EXERCISE: Using the records below, transcribe word for word the stretch from the line that contains "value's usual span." through the line that contains "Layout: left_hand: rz", both end lines included, and nothing else.

DATA TO USE section start

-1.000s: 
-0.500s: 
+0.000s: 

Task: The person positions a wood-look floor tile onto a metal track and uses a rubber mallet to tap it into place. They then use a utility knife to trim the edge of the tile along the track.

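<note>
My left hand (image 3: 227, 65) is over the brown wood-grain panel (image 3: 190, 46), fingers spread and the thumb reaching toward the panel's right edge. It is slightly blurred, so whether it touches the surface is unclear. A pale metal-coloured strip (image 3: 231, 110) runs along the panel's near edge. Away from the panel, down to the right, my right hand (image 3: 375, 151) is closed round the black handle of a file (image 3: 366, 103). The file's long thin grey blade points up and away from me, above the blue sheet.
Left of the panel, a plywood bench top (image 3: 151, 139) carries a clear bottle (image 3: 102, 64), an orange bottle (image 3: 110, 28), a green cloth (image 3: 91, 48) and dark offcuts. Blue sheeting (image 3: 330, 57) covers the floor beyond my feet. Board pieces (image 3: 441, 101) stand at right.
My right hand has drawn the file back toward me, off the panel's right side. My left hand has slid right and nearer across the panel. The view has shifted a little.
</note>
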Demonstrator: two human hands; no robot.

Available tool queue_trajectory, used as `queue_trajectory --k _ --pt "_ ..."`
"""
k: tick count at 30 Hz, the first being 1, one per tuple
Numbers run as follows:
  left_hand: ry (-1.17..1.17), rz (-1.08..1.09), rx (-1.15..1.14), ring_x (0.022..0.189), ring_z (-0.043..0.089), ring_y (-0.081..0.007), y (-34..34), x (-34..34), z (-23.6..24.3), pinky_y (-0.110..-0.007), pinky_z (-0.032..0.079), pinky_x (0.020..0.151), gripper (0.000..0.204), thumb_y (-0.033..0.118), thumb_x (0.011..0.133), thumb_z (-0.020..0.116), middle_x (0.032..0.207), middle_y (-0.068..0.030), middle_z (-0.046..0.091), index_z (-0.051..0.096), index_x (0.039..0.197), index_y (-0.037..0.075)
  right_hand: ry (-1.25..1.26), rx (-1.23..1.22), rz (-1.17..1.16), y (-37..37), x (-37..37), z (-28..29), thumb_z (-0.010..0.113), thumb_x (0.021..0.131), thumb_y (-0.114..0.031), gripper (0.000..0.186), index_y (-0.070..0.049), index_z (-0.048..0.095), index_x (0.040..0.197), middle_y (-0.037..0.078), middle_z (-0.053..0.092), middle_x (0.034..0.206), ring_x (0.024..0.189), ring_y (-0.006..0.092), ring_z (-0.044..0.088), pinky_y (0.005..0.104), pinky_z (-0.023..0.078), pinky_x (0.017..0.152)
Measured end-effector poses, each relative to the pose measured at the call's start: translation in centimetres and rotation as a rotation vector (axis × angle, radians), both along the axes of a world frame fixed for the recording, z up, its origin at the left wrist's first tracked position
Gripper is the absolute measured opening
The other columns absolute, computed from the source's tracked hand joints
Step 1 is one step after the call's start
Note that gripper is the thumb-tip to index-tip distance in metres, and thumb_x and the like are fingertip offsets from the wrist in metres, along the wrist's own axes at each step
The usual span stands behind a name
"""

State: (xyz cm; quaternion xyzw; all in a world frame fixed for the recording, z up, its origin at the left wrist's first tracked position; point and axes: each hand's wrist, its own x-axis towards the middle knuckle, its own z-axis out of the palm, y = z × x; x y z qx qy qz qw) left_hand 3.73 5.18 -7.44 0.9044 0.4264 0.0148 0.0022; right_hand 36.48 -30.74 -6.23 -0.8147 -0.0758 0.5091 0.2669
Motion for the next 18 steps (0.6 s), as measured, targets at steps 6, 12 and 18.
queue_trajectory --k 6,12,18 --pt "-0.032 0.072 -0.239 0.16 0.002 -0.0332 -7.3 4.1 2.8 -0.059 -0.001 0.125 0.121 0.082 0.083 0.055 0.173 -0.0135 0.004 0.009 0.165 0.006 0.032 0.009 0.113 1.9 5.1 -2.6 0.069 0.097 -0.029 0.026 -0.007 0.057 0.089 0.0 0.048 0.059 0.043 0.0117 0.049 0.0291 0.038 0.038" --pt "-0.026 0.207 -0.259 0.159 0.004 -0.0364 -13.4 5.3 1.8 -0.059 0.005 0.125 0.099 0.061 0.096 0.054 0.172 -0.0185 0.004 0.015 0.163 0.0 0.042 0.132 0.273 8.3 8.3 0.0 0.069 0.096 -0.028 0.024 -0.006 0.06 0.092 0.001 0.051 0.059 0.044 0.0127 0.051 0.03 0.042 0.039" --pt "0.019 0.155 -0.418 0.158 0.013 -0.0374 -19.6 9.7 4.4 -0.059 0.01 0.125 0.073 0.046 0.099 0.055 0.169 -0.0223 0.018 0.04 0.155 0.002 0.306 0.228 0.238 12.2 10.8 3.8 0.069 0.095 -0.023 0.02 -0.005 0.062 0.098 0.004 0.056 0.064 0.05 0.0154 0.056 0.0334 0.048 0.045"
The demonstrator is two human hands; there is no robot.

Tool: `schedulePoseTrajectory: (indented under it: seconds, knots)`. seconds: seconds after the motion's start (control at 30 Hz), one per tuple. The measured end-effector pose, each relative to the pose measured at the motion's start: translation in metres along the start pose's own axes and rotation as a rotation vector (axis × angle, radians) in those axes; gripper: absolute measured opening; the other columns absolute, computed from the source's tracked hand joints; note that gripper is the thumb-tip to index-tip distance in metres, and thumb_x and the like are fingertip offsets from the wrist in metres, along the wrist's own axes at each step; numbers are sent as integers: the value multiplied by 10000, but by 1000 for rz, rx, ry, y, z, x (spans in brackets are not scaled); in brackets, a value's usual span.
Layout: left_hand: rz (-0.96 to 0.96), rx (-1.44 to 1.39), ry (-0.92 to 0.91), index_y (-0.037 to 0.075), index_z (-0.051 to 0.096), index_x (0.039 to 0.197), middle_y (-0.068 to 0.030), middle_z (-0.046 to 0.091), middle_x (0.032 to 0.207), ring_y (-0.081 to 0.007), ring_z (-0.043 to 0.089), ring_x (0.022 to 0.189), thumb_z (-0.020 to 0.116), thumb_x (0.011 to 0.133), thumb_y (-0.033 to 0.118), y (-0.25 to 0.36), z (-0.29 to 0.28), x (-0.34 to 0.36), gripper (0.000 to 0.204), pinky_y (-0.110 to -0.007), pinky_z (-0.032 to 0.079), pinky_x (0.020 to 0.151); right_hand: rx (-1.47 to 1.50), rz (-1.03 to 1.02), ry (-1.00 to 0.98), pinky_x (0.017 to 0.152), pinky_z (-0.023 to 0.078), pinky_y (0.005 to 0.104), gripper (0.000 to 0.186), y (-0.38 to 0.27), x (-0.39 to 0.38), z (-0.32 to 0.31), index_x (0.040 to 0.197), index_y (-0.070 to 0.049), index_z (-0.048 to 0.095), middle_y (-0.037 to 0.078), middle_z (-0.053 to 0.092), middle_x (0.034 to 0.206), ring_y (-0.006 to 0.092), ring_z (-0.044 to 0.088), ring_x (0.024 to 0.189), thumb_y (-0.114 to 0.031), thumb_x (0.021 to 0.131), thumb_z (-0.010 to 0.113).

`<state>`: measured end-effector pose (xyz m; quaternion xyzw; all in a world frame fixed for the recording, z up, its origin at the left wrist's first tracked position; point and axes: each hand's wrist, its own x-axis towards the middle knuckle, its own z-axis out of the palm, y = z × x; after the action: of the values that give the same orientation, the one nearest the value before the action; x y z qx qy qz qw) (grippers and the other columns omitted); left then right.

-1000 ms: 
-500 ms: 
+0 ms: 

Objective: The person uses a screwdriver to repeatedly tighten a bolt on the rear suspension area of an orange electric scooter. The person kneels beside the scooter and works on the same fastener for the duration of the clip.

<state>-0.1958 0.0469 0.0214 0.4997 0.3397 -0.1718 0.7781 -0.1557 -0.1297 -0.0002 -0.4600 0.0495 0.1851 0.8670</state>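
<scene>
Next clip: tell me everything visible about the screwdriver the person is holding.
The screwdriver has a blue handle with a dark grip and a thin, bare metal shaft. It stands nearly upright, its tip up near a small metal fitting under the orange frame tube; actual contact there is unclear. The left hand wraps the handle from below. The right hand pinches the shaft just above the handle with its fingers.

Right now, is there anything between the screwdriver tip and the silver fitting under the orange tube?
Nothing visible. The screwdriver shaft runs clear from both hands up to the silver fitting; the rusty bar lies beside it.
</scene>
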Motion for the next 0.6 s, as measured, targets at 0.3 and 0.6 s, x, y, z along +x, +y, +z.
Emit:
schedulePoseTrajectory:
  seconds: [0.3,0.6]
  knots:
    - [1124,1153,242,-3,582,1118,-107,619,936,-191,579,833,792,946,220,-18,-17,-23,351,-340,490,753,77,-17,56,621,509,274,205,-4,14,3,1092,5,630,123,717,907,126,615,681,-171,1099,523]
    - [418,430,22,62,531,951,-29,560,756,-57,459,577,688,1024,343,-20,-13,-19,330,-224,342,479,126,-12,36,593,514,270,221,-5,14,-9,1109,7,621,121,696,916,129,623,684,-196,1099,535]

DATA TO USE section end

YOUR SOLUTION:
Tool: `schedulePoseTrajectory: (indented under it: seconds, knots)`. seconds: seconds after the motion's start (control at 30 Hz), one per tuple. The measured end-effector pose, each relative to the pose measured at the motion's start: translation in metres along the start pose's own axes and rotation as a rotation vector (axis × angle, radians) in those axes; gripper: absolute measured opening; the other columns absolute, computed from the source's tracked hand joints; note that gripper is the thumb-tip to index-tip distance in metres, and thumb_x and the like are fingertip offsets from the wrist in metres, along the wrist's own axes at each step; numbers are sent as integers: the value multiplied by 10000, but by 1000 for rz, rx, ry, y, z, x (spans in brackets are not scaled); in brackets, a value's usual span.
Layout: left_hand: rz (-0.96 to 0.96), rx (-1.44 to 1.39), ry (-0.92 to 0.91), index_y (-0.037 to 0.075), index_z (-0.051 to 0.096), index_x (0.039 to 0.197), middle_y (-0.068 to 0.030), middle_z (-0.046 to 0.091), middle_x (0.032 to 0.207), ring_y (-0.081 to 0.007), ring_z (-0.043 to 0.089), ring_x (0.022 to 0.189), thumb_z (-0.020 to 0.116), thumb_x (0.011 to 0.133), thumb_y (-0.033 to 0.118), y (-0.25 to 0.36), z (-0.29 to 0.28), x (-0.34 to 0.36), gripper (0.000 to 0.204), pinky_y (-0.110 to -0.007), pinky_z (-0.032 to 0.079), pinky_x (0.020 to 0.151); right_hand: rx (-1.47 to 1.50), rz (-1.03 to 1.02), ry (-1.00 to 0.98), pinky_x (0.017 to 0.152), pinky_z (-0.023 to 0.078), pinky_y (0.005 to 0.104), gripper (0.000 to 0.186), y (-0.38 to 0.27), x (-0.39 to 0.38), z (-0.32 to 0.31), index_x (0.040 to 0.197), index_y (-0.070 to 0.049), index_z (-0.048 to 0.095), middle_y (-0.037 to 0.078), middle_z (-0.053 to 0.092), middle_x (0.034 to 0.206), ring_y (-0.006 to 0.092), ring_z (-0.044 to 0.088), ring_x (0.024 to 0.189), thumb_y (-0.114 to 0.031), thumb_x (0.021 to 0.131), thumb_z (-0.010 to 0.113).

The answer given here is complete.